Now one part of the code (AGCM, the physics/dynamics part) is actually a little bit faster with Intel MPI than MPT, even on an SGI machine. That is nice. It's maybe 5-10% faster in some cases. Huzzah!
But, another code (GSI, analysis of observation data) really, really, really does not like Intel MPI. This code displays two issues. First, after the code starts (both launch very fast) it eventually hits a point at which, we believe, the first collective occurs at which point the whole code stalls as it...initializes buffers? Something with Infiniband maybe? We don't know. MPT slows a bit too, but doesn't show this issue nearly as badly as IMPI. We had another place like this in the AGCM where moving from a collective to an Isend/Recv/Wait type paradigm really helped. This "stall" is annoying and, worse, it gets longer and longer as the number of cores increase. (We might have a reproducer for this one.)

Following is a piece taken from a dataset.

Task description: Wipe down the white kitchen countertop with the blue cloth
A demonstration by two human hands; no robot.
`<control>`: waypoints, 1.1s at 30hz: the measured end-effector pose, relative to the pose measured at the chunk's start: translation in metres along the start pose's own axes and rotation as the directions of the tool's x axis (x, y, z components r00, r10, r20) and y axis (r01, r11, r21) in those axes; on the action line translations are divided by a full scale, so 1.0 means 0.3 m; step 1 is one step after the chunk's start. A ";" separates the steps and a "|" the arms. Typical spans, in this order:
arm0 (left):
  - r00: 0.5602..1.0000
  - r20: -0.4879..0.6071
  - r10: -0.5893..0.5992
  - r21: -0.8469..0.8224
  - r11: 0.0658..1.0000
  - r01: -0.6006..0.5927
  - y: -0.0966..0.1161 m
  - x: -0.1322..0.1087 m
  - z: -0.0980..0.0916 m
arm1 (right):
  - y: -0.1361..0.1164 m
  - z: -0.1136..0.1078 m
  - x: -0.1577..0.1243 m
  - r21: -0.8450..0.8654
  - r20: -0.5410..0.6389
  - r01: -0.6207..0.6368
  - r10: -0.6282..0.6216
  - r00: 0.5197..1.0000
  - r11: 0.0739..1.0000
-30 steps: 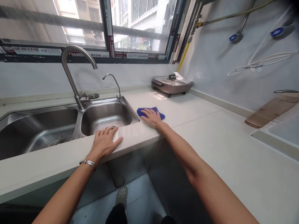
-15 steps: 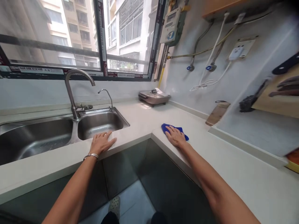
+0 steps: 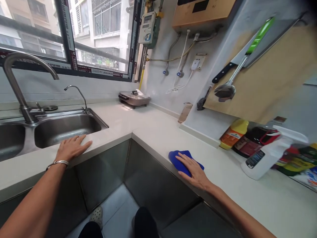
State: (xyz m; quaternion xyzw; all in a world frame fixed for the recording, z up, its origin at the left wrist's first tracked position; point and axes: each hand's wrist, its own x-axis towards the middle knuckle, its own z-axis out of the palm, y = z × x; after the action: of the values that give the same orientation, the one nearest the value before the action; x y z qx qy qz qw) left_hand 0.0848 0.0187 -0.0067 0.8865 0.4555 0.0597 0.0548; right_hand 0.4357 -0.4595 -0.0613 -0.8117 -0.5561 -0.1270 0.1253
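My right hand (image 3: 194, 170) presses a blue cloth (image 3: 179, 161) onto the white countertop (image 3: 151, 127), by its front edge. The fingers lie stretched over the cloth, and part of it shows ahead of them and at both sides. Resting on the counter edge in front of the right sink bowl (image 3: 66, 127), my left hand (image 3: 73, 147) has its fingers spread and holds nothing. A silver bracelet (image 3: 57, 163) circles that wrist.
A large faucet (image 3: 23, 96) and a thin tap (image 3: 80, 94) rise behind the sink. An electric pan (image 3: 134, 99) stands in the corner. At right are a spray bottle (image 3: 268, 155) and a yellow-capped bottle (image 3: 234, 134). A knife (image 3: 229, 67) and a ladle (image 3: 229, 87) hang above.
The view has turned right, bringing bottles and hanging utensils into sight. My right hand and the cloth have slid along the right counter, away from the inner corner. My left hand stays by the sink.
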 end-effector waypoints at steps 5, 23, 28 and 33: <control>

But, that is minor really. A minute or so, compared to the overall performance. On 240 cores, MPT 2.17 runs this code in 15:03 (minutes:seconds), Intel MPI 18.0.1, 28:12. On 672 cores, MPT 2.17 runs the code in 12:02 and Intel MPI 18.0.2 in 21:47; doesn't scale well overall for either.
Using I_MPI_STATS, the code is seen to be ~60% MPI in Alltoallv (20% of wall) at 240 cores; at 672, Barrier starts to win, but Alltoallv is still 40% MPI, 23% walltime. I've tried running by setting both I_MPI_ADJUST_ALLTOALLV options (1 and 2) and it does little at all (28:44 and 28:25 at 240).
I'm going to try and see if I can request/reserve a set of nodes for a long time to do an mpitune run, but since each run is ~30 minutes...mpitune will not be fun as it'd be 90 minutes for each option test.
Any ideas on what might be happening? Any advice for flags/environment variables to try? I understand that HPE MPT might/should work best on an SGI/HPE machine (like how Intel compilers seem to do best with Intel chips), but this seems a bit beyond the usual difference. I've requested MVAPICH2 be installed as well for another comparison.
Bit of an update: I was able to run with Open MPI, and it took about 30 minutes as well (about the same as Intel MPI, our disks seem to be having a day which slowed some initializing). I tried MVAPICH2 too but it just exploded, so I'm guessing some low-level interaction between Infiniband and me doing something wrong in calling/compiling.
Perhaps HPE just has a really well-optimized Alltoallv for an HPE machine? I believe we are getting an Omni-Path cluster soon, so perhaps Intel MPI will come into its own on it?